┌─ Input records

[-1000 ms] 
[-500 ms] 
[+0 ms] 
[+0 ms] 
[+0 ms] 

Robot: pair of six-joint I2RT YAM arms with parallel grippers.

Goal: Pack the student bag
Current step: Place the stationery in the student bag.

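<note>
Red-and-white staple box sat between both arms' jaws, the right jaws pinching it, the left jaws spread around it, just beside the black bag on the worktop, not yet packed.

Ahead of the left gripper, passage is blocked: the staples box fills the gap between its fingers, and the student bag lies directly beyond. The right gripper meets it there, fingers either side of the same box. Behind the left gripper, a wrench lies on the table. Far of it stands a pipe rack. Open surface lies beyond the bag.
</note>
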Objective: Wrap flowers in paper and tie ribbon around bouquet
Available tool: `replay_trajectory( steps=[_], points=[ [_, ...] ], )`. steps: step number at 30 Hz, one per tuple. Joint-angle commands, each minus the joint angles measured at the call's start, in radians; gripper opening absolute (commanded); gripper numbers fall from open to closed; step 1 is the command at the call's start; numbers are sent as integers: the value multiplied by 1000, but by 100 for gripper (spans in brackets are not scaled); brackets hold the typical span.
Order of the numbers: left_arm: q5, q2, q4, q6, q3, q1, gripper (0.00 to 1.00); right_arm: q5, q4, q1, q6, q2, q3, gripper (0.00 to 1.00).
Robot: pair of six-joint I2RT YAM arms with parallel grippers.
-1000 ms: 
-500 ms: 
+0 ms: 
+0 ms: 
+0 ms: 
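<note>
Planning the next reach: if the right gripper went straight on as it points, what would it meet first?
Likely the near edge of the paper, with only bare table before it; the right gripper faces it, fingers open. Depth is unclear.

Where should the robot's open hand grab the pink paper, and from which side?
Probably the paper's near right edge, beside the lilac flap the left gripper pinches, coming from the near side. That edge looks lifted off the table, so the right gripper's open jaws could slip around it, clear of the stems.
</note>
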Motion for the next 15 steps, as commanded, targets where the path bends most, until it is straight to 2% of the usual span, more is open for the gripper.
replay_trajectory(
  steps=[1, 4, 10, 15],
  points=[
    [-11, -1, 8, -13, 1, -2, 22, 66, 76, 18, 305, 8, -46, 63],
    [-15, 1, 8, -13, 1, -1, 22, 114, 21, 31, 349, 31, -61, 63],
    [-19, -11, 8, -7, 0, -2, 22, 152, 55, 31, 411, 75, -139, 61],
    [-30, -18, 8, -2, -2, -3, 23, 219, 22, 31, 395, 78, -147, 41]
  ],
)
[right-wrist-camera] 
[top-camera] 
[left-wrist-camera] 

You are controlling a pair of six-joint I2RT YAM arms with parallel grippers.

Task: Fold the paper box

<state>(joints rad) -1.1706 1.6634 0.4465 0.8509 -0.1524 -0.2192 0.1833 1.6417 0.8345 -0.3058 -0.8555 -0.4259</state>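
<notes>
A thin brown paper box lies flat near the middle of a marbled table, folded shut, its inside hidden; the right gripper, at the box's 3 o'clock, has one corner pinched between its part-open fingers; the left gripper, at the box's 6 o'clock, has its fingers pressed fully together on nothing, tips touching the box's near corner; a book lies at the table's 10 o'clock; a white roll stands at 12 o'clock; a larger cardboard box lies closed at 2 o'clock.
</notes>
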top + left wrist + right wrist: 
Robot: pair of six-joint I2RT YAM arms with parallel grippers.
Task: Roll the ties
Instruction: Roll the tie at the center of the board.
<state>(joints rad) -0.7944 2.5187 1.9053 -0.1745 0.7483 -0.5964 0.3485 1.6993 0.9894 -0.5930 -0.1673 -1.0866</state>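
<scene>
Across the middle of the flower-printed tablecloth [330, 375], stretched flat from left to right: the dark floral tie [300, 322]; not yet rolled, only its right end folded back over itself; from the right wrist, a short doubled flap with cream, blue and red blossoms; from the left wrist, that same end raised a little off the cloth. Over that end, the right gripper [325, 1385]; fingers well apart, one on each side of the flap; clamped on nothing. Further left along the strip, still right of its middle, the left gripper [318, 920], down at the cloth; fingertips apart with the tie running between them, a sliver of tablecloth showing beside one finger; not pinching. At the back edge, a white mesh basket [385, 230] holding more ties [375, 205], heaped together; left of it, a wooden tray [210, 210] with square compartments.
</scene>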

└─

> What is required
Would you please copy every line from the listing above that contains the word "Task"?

> Result of this exercise
Task: Fold the paper box
Task: Roll the ties

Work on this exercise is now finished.